Neil Baker over at the Writing is a Scientific Art blog recently tagged me in a screenwriting meme. "It all started when..." is the theme and looks at "that moment where you decided that this was something you could/should/would do".
My moment came in the summer of 2008 in Australia (well, British summer, Australia's winter!) Working part-time to save up for a road trip up and back down the East coast of Australia, I had a bit more spare time on my hands than I usually would when working full-time in England and decided to use it to embark on a long-time coming activity. Something I'd always thought about and wanted to do, but never had the time or found the courage to actually start on. And I knew exactly what that was.
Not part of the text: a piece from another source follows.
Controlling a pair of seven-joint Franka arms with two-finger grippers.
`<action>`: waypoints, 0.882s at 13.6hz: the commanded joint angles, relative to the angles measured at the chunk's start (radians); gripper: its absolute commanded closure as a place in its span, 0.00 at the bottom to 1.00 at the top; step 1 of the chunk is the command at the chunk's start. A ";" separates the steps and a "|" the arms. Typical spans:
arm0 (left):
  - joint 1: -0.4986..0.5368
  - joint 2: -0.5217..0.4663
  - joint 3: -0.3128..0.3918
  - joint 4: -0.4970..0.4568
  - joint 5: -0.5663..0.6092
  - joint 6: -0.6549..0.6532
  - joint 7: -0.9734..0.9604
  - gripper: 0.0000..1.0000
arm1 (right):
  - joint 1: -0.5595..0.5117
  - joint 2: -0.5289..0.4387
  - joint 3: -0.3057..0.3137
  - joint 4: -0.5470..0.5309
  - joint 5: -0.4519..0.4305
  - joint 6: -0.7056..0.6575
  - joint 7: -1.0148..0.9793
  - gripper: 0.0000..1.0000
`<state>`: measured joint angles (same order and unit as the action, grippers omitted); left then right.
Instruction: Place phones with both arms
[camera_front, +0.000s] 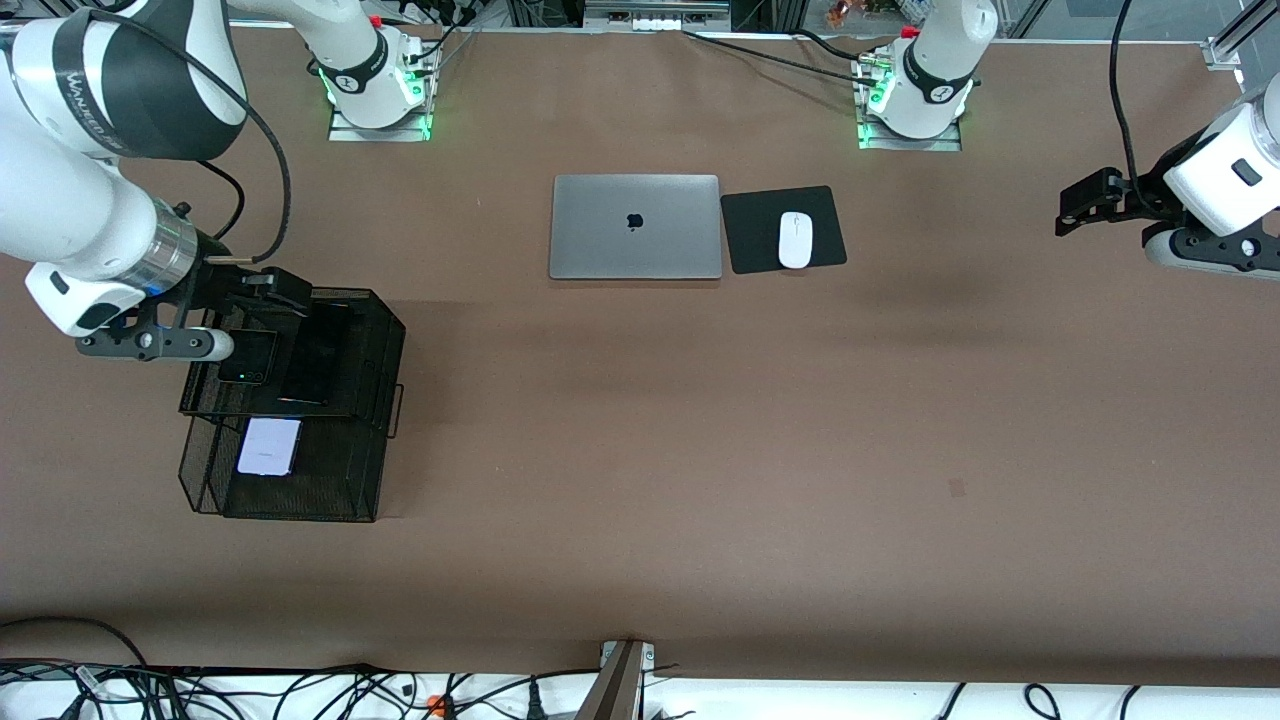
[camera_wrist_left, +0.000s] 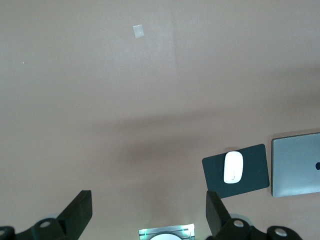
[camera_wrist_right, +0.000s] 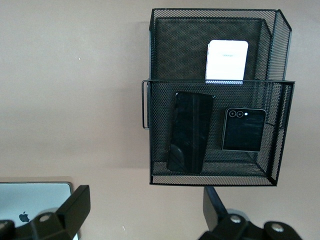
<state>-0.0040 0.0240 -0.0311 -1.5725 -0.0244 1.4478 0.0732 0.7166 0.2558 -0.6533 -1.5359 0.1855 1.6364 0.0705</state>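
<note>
A two-tier black mesh rack (camera_wrist_right: 215, 95) is being shown most clearly by the right wrist view: the long black phone (camera_wrist_right: 190, 131) and small black phone (camera_wrist_right: 243, 129) are lying in its upper tray, the pale phone (camera_wrist_right: 226, 61) in its lower. The right gripper (camera_front: 255, 300) is held wide above it. The left gripper (camera_front: 1085, 205) is waiting, spread open over bare table.

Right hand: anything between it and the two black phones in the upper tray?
Nothing visible. The right hand hangs open above the mesh tray; the long black phone and small black phone lie uncovered.
</note>
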 joint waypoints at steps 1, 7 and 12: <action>0.001 -0.007 -0.006 0.011 0.027 -0.018 0.020 0.00 | -0.304 -0.045 0.334 0.017 -0.062 -0.004 0.028 0.00; 0.001 -0.006 -0.004 0.011 0.027 -0.023 0.020 0.00 | -0.747 -0.131 0.806 -0.103 -0.172 0.072 0.101 0.01; 0.003 -0.007 -0.004 0.011 0.027 -0.023 0.020 0.00 | -0.842 -0.176 0.894 -0.216 -0.175 0.192 0.100 0.01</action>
<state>-0.0038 0.0238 -0.0312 -1.5724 -0.0244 1.4424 0.0733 -0.0860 0.1197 0.2105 -1.7095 0.0250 1.8095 0.1568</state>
Writing. Everyone wants to pen a novel, and I was no exception. I had a laptop with me and decided to take the plunge. I chose a theme I'd always wanted to write on - obsessive compulsive disorder. Having suffered it myself when I was younger I felt knowledgeable enough on the topic to portray it convincingly. But of course this theme would perhaps be a little dull by itself, so I threw in a fellow sufferer in Canada, a dying grandmother who predicts forthcoming disasters, and set the two sufferers on a path to meeting each other and helping each other overcome their problems.
Only I had a problem myself. A whirlwind of tapping away and I had 22,000 words down. Blimey. I was impressed with myself! But then I got distracted...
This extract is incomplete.